■ ACTION ITEM ■
Skip the pictures. Transcribe the rest of the data below without changing a word.

■ DATA SHOWN ■
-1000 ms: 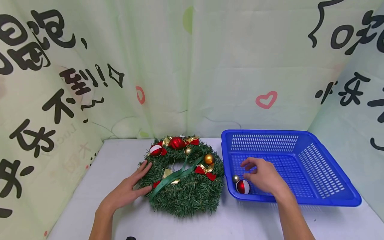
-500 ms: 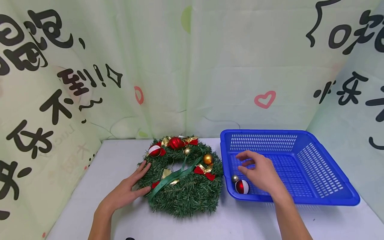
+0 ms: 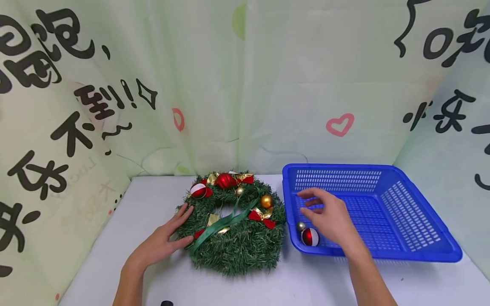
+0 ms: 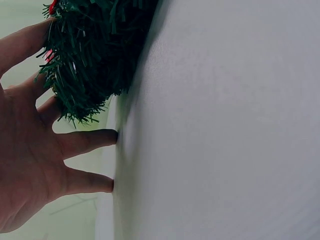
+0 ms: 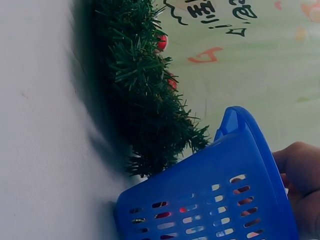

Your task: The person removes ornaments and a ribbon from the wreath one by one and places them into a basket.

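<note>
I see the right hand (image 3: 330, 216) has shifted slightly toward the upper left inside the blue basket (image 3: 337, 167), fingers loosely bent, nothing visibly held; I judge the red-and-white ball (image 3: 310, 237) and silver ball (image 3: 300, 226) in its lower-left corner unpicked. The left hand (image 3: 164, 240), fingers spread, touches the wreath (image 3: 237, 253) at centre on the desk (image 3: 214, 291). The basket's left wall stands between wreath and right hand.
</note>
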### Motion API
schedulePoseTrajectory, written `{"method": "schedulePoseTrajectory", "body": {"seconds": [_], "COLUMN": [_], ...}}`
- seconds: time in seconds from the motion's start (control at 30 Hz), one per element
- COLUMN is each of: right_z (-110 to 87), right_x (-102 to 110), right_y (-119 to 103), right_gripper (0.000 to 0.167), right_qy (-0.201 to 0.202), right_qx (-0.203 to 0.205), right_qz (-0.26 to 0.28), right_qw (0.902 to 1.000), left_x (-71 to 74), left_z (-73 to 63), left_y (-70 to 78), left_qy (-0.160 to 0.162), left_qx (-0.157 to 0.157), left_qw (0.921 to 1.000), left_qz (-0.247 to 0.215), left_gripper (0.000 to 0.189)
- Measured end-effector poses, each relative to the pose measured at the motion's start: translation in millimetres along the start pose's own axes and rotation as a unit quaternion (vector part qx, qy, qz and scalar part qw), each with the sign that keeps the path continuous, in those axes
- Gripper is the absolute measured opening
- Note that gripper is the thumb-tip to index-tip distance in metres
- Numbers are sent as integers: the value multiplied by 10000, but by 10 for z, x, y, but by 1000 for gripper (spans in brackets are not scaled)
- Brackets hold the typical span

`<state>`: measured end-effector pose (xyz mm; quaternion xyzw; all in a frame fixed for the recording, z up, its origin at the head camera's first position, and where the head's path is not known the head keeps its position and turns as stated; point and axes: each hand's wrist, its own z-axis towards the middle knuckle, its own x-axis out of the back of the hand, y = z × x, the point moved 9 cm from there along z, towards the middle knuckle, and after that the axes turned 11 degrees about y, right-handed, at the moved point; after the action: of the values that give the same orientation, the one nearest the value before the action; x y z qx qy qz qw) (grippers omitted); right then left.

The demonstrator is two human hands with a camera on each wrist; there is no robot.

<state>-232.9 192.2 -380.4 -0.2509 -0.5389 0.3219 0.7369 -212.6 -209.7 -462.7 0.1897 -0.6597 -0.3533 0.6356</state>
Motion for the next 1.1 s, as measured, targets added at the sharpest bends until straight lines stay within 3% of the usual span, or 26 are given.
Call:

■ TASK ANSWER ■
-1000 ms: 
-500 ms: 
+0 ms: 
+0 ms: 
+0 ms: 

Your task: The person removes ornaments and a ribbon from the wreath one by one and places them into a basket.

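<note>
I see the right hand (image 3: 330, 216) has shifted slightly toward the upper left inside the blue basket (image 3: 337, 167), fingers loosely bent, nothing visibly held; I judge the red-and-white ball (image 3: 310, 237) and silver ball (image 3: 300, 226) in its lower-left corner unpicked. The left hand (image 3: 164, 240), fingers spread, touches the wreath (image 3: 237, 253) at centre on the desk (image 3: 214, 291). The basket's left wall stands between wreath and right hand.
</note>
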### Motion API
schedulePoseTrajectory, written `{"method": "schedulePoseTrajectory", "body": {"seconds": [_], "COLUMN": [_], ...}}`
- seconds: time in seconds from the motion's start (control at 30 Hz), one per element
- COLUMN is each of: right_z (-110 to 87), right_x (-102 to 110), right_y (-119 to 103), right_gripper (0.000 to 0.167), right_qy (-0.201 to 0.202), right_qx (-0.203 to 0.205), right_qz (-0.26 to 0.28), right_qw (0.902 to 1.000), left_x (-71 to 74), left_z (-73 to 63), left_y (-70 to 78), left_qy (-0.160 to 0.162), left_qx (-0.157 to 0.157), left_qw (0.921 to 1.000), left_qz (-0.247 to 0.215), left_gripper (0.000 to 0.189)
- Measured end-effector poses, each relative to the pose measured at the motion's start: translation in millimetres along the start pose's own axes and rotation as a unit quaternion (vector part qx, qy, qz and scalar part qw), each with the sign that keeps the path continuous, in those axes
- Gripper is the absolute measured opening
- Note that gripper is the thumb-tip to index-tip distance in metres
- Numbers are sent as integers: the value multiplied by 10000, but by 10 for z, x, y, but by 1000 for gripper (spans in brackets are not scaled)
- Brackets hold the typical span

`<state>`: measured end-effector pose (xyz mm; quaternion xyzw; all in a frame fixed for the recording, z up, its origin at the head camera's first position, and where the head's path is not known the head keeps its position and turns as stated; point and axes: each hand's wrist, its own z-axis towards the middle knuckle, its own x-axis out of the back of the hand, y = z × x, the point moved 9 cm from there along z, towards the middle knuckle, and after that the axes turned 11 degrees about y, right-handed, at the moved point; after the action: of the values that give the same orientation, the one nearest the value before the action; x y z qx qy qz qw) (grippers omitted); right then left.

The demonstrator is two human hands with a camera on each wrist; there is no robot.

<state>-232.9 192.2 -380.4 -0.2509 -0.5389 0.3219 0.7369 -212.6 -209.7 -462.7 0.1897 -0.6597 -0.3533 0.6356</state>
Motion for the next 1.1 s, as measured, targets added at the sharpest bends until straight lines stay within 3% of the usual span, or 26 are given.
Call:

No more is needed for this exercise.